# I think Fishy is feeling better! Pics.



## dukie1346 (Mar 22, 2009)

He's swimmin' around happily!


----------



## dukie1346 (Mar 22, 2009)

Him flaring at the camera!


----------



## dukie1346 (Mar 22, 2009)

Just swimming around


----------



## dramaqueen (Jul 7, 2008)

I'm so glad to hear that Fishy is doing better!


----------



## dukie1346 (Mar 22, 2009)

It's amazing how his colors have changed! When I first got Fishy, he was a pale turquoise blue. Now he's not pale anymore and he's getting a fushia red on his sides and part of his fins. You can see ther red in the first pic.


----------



## dramaqueen (Jul 7, 2008)

Yeah, they can change colors on you.
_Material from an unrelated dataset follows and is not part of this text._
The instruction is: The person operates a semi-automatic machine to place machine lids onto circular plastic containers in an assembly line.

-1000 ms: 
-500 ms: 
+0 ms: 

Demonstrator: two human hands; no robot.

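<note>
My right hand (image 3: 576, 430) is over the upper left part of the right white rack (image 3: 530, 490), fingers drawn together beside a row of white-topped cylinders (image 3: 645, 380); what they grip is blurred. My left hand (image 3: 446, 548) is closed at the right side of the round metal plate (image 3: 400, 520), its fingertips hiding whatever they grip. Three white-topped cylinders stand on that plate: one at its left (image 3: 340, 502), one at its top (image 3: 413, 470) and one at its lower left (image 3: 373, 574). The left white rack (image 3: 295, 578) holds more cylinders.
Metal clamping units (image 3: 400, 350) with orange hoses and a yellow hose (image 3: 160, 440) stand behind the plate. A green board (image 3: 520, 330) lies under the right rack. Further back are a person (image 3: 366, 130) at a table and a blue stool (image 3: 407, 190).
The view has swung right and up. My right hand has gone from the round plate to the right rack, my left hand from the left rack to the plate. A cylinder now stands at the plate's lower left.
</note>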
My female was white when I got her then she turned pink! lol


----------



## veganchick (Jan 10, 2009)

pretty! he looks happy!


----------



## dukie1346 (Mar 22, 2009)

I am so glad he's up and swimming again. I am still trying to sneak a pic. of him laying in his cave but when he sees me he comes out and swim around. I hope I get a pic. of him in the cave. It looks so cute when he's in there!


----------



## veganchick (Jan 10, 2009)

My bettas love their caves, too! I'm glad Fishy is better, too! yay!


----------